To do
Beginning with the line that holds "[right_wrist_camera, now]", set down each line of the data below through the very last, exactly as given, and nothing beyond that.

=== Section Start ===

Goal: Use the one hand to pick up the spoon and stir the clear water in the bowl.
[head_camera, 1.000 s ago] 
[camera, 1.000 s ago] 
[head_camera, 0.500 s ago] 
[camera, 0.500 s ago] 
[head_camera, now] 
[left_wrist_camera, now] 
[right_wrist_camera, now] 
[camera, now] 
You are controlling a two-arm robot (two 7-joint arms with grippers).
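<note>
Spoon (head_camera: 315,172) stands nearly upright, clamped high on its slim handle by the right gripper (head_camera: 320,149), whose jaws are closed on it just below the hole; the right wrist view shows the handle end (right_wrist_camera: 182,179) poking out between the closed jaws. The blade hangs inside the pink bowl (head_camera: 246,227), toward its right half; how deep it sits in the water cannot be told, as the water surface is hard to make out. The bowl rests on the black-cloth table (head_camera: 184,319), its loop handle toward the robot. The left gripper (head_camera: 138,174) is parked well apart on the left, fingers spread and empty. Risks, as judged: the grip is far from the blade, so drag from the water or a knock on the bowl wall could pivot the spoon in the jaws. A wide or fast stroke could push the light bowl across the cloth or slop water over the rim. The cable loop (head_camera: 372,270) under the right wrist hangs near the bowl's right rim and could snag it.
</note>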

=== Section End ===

Task solution
[right_wrist_camera, now] 
[camera, now] 
You are controlling a two-arm robot (two 7-joint arms with grippers).
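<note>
Spoon (head_camera: 315,172) stands nearly upright, clamped high on its slim handle by the right gripper (head_camera: 320,149), whose jaws are closed on it just below the hole; the right wrist view shows the handle end (right_wrist_camera: 182,179) poking out between the closed jaws. The blade hangs inside the pink bowl (head_camera: 246,227), toward its right half; how deep it sits in the water cannot be told, as the water surface is hard to make out. The bowl rests on the black-cloth table (head_camera: 184,319), its loop handle toward the robot. The left gripper (head_camera: 138,174) is parked well apart on the left, fingers spread and empty. Risks, as judged: the grip is far from the blade, so drag from the water or a knock on the bowl wall could pivot the spoon in the jaws. A wide or fast stroke could push the light bowl across the cloth or slop water over the rim. The cable loop (head_camera: 372,270) under the right wrist hangs near the bowl's right rim and could snag it.
</note>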

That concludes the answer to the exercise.